I understand the argument against dual wielding in that it makes dual wieldable weapons alone weaker, though they’re not by any stretch water pistols.

As for dual SMGs being slightly stronger than the MA5C, I’m going to have to disagree. The AR in Halo 3 was noticeably slower while the SMGs chewed through mags.

Given the right range of course (as any weapon is dependant on), you are getting double the damage of a single SMG at an already faster rate of fire.

As for not being able to use melee, grenades, sprint and AAs, perhaps not being able to use all 4 is “fair”, but you simply cannot have a player dual wielding, throwing grenades and being able to melee. It’s ridiculous. Especially if the player is using a Magnum/Plasma Pistol combo.

Perhaps the base speed could increase for a player that chooses to dual wield, that way they retain the ability to move faster which also helps them close the gap in engagements so they can paint the walls courtesy of the SMG’s

> > As for the CE Magnum, it was made worse for a reason beyond and including dual wielding. In CE the Magnum was what all we remember because it had to fill the huge gap between automatic and precision gunplay. Where the only precision weapon was a Sniper Rifle and anything else that wasn’t also a power weapon was an automatic.
>
> Its main cause of butchery was to balance it for dual-wielding.

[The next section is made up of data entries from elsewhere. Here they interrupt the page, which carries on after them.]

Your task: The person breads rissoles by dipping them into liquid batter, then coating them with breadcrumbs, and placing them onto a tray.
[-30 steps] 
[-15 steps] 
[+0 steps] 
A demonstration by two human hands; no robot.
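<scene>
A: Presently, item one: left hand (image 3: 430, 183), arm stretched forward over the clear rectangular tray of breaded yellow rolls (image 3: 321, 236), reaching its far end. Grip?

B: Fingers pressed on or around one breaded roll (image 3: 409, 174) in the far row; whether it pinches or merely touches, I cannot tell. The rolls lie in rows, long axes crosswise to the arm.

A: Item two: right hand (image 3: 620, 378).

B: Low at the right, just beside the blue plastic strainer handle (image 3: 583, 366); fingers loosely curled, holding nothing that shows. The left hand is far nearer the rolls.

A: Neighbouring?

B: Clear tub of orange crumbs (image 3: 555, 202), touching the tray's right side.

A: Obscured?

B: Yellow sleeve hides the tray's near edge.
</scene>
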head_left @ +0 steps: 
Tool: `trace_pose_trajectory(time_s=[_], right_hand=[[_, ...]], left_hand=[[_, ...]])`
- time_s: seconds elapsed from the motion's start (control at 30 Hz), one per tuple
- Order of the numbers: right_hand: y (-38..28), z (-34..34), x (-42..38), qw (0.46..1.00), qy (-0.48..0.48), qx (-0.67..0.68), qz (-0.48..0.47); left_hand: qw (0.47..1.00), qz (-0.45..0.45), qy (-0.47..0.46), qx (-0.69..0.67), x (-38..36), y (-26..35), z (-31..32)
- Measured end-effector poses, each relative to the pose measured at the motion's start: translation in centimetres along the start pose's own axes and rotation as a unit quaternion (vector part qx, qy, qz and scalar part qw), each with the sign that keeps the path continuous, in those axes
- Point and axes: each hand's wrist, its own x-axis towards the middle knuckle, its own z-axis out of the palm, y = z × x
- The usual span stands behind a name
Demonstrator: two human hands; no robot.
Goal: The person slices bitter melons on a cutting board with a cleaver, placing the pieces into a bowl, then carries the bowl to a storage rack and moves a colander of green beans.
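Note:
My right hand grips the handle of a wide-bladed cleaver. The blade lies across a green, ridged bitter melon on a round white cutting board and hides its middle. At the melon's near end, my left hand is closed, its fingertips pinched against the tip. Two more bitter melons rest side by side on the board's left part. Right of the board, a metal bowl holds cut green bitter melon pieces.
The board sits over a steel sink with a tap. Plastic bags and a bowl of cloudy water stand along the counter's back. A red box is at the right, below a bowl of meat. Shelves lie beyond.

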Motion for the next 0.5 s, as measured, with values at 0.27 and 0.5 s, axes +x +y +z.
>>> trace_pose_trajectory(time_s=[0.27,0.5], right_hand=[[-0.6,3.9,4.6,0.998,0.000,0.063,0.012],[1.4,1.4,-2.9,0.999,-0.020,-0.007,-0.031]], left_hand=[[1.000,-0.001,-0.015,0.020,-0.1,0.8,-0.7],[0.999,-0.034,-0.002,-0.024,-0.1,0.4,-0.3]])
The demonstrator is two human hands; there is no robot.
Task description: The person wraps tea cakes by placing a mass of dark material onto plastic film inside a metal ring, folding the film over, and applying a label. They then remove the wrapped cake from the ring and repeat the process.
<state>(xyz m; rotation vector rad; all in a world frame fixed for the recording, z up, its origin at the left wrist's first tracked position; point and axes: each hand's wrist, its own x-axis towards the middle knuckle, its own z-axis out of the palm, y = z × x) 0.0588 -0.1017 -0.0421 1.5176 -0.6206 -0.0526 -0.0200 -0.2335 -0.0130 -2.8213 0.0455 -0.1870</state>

Halo 4’s Magnum (which I consider its best incarnation) proves that they didn’t excessively cut it down solely to make it function like a “Pistol”.

Yeah but don’t you think Halo 2’s inclusion of the BR and CC filled the gap of precision weapons, letting the Magnum assume the role it was supposed to?

And I agree that H4’s Magnum is the best incarnation.

> > Halo 2,3,R,4 all have dedicated rifles that suit this purpose which allows the Magnum to function closer an actual pistol rather than a rifle.
>
> But it still doesn’t take a half-defective pea-shooter to achieve this property. The Magnum should, with enough skill, be able to take on weapons such as the AR and the BR within both of their ranges.

Yeah the Magnum’s in H2 and H3 were junk alone. Though I think H4’s Magnum with some tweaking is fit for dual wielding. Maybe increase the reticule when dual wielding.